What you will do |
When you spot the word "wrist" in a line of the data below, copy that line.

** Records supplied follows **

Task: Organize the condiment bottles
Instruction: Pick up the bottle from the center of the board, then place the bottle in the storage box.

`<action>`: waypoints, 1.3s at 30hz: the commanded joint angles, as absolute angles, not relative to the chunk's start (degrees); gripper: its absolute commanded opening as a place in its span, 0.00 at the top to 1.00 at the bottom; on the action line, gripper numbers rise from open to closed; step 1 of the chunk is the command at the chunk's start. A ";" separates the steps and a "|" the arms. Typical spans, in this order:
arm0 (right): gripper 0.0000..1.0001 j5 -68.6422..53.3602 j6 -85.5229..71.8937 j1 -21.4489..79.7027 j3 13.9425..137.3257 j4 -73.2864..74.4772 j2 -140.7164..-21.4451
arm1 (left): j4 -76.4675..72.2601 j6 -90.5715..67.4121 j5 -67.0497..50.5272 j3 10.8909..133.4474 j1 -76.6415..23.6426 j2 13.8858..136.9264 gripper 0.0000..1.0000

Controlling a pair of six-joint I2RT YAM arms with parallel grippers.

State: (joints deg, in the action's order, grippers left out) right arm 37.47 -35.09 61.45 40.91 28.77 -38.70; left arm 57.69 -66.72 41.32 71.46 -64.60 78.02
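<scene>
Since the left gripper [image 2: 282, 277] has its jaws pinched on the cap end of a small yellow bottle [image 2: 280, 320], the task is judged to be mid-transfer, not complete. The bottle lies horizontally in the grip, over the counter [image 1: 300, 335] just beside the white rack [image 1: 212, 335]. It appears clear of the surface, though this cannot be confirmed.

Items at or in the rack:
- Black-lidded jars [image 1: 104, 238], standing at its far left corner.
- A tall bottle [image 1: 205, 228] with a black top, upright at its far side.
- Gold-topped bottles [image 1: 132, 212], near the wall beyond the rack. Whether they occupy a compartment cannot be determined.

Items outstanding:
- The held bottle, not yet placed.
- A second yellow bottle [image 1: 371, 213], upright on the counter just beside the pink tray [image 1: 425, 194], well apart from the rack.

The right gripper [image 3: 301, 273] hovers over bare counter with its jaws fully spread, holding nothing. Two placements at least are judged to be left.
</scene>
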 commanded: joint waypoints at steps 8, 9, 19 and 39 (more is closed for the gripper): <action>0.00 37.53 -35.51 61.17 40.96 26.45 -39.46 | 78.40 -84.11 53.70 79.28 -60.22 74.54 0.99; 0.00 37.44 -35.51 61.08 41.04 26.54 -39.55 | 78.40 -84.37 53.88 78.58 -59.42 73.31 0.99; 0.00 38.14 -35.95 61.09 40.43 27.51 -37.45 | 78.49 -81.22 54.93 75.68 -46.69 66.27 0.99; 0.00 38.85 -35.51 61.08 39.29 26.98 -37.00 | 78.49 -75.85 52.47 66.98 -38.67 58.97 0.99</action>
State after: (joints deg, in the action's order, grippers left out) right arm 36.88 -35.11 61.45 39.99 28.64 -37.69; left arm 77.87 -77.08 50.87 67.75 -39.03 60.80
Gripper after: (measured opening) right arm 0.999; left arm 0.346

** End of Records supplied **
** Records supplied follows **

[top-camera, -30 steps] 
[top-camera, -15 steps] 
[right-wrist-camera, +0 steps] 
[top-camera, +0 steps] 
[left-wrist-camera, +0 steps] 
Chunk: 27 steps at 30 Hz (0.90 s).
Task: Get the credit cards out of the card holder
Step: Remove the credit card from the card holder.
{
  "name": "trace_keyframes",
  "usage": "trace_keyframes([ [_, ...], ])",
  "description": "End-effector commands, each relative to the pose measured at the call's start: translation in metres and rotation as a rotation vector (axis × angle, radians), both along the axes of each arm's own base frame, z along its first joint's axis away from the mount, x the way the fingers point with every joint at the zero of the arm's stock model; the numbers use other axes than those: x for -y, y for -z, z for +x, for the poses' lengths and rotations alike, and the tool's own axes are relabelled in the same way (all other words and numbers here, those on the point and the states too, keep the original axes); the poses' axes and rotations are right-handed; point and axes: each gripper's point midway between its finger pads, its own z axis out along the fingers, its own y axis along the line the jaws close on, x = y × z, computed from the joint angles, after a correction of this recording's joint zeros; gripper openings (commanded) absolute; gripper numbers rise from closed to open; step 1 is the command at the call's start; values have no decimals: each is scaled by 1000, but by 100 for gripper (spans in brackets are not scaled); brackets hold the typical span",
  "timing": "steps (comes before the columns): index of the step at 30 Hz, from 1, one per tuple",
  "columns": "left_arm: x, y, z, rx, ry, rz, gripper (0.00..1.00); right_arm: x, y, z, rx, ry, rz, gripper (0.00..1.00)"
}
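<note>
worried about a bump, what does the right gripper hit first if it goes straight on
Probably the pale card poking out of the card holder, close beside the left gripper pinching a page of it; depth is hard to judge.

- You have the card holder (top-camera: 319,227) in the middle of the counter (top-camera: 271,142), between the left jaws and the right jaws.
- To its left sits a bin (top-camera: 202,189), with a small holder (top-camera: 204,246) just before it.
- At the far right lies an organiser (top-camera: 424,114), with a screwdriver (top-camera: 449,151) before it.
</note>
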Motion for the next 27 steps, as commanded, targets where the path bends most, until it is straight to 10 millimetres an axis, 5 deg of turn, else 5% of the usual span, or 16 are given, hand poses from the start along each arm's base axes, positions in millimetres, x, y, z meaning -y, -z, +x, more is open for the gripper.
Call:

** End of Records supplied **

Response area |
[right-wrist-camera, +0 steps] 
[left-wrist-camera, +0 steps] 

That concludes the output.